参議院議員(日本維新の会)の藤巻健史氏は、14日に開かれた参議院の財政金融委員会で仮想通貨の税制について発言し、現在の雑所得ではなく、譲渡所得に分類されるべきと主張した。

藤巻氏は、仮想通貨の税率について、いずれは源泉分離20%にするべきという見方を示したが、少なくとも現状では、総合所得の中でも雑所得ではなく、譲渡所得にするべきではないかと指摘。麻生財務大臣や国税庁の担当者と意見交換をした。

資産の譲渡による所得である譲渡所得の場合、5年以上保有していると、その期間にかかる譲渡益の2分の1に同じ税率がかかる。また、雑所得では損益通算ができないが、譲渡所得の場合は可能だ。損益通算とは、一定の所得に計算上損失が生じていた場合、他の所得からその損失金額を差し引くことができる制度だ。

こうしたことから、仮想通貨の税制では、譲渡所得を採用したが良いのではないかというのが藤巻議員の見方だ。

一方、国税庁の担当者によると、譲渡所得に起因する資産は、一般的には経済的価値が認められて取引の対象とされ、増加益が生じるようなすべての資産が含まれる。しかし、その増加益が、資産の価値の増加益とは異なる性質を持つ資産については、譲渡所得の起因となる資産には該当しない。国税庁の担当者は、仮想通貨が譲渡所得に該当するかどうかに対して、次のような見解を示した。

「暗号資産(仮想通貨)に関しては資金決済法上、対価の弁済のために不特定の者に対して使用できることができる財産価値と規定されており、消費税法上も支払い手段に類するものとして位置づけられていることから、外国通貨と同様に、その譲渡益等は、資産の値上がりによる譲渡所得とは性質を異にするもので考えている。従って国税当局としては、いやゆる暗号資産の譲渡による所得は、一般的に譲渡所得に該当せず、雑所得に該当すると考える」

これに対して藤巻議員は、譲渡所得での区分が不可能でないなら、国にとって何が一番良いかという観点で税の区分を考えればよいと提言。「譲渡所得における資産とは、譲渡性のある財産権をすべて含む概念でビットコイン等の仮想通貨などがそれに含まれる」という学説を紹介し、わざわざ雑所得に入れる必要はないのではないかと呼びかけた。

日本と仮想通貨税制

円暴落とハイパーインフレが進み仮想通貨が避難通貨として使われるようになると予想する藤巻氏。現在議員として力を入れるは、仮想通貨の税制だ。「税金というのは単にお金を集めるというのではなく、国の方向を決める」とその重要性を強調する。
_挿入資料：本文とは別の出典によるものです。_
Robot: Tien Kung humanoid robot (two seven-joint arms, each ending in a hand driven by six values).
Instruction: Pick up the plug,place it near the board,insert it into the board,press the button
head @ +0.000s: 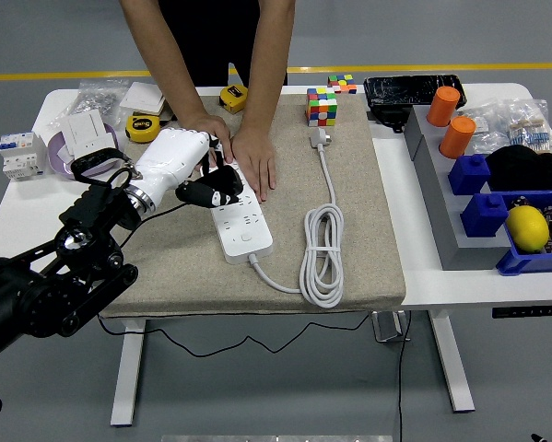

2017年、国税庁は「仮想通貨での売買益は雑所得(総合課税)、他通貨に交換した時も課税、仮想通貨で商品・サービスを購入した時も課税」と発表。これに対して、藤巻氏は、総合課税から20%の源泉課税にするべきと主張している。

「税務局というのは税の論理だけで考えますから、一つは致し方無いと思いますが、だからといって税金で国がほろびてはいけない。総理大臣が先頭に立って、税制はこうあるべきだといって税制を変えるような方向持っていかないと日本の将来はないと思うんですよね」

先月、楽天の三木谷浩史社長が代表理事を務める新経済連盟が、仮想通貨規制に対する要望書を発表し、仮想通貨への税率を株やFXと同じように20%にするように求めた。藤巻議員は、この発表を歓迎し、「ぜひ連携を模索したい」と述べていた。